■ Task requirements
Please state how many lines of the data contain "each". The number by itself is enough.

■ Data section
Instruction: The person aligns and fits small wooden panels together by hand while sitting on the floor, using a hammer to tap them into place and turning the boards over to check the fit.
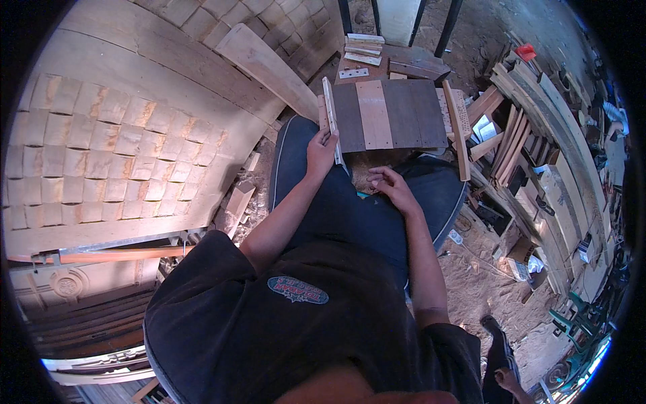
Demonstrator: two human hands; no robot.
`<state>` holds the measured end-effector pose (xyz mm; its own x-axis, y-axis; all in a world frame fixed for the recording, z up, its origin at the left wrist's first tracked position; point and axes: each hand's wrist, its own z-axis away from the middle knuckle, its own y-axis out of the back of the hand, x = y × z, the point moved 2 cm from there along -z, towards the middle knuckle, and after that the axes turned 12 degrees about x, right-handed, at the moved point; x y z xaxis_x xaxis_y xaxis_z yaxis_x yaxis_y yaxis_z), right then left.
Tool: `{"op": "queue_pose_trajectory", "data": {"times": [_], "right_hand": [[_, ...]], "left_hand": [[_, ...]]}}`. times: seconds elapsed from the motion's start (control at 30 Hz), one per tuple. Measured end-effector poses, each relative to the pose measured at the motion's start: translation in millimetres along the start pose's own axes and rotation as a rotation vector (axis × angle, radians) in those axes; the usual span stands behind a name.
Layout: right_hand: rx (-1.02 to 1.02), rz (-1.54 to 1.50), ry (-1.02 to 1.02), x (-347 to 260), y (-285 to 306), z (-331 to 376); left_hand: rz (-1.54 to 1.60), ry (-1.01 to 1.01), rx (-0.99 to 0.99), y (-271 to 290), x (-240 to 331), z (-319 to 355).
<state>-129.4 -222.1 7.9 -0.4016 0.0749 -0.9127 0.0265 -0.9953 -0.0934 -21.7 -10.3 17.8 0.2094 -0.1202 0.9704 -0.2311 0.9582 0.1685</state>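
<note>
A small slatted wooden panel lies before my knees, its boards dark brown except for one light board. Along its left edge stands a narrow wooden strip with a pale edge. My left hand is closed on the strip's near part, fingertips at its edge. A second wooden strip leans along the panel's right side. Over my lap, just short of the panel's near edge, my right hand is open, its fingers loosely bent and apart. A small green thing shows beside its fingers; its kind is unclear.
Short wood pieces lie on a board behind the panel. At left leans a large carved wooden panel, with a plank near it. Piled timber fills the right side. Another person's hand shows at lower right.
</note>
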Motion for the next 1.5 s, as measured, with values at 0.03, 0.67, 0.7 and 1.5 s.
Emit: {"op": "queue_pose_trajectory", "data": {"times": [0.03,0.67,0.7,1.5], "right_hand": [[-0.001,-0.014,0.006,1,1,0],[-0.015,0.002,0.009,3,1,-1],[-0.015,0.002,0.009,3,1,-1],[-0.024,-0.033,0.0,-1,-1,0]], "left_hand": [[0.002,-0.007,-0.002,-1,0,0],[0.041,-0.012,-0.017,-1,-1,2],[0.041,-0.013,-0.017,0,0,3],[0.006,-0.018,0.018,1,-2,2]]}}
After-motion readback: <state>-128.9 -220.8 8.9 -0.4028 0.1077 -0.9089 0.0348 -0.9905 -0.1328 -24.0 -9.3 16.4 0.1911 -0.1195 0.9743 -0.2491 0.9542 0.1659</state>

■ Response area
2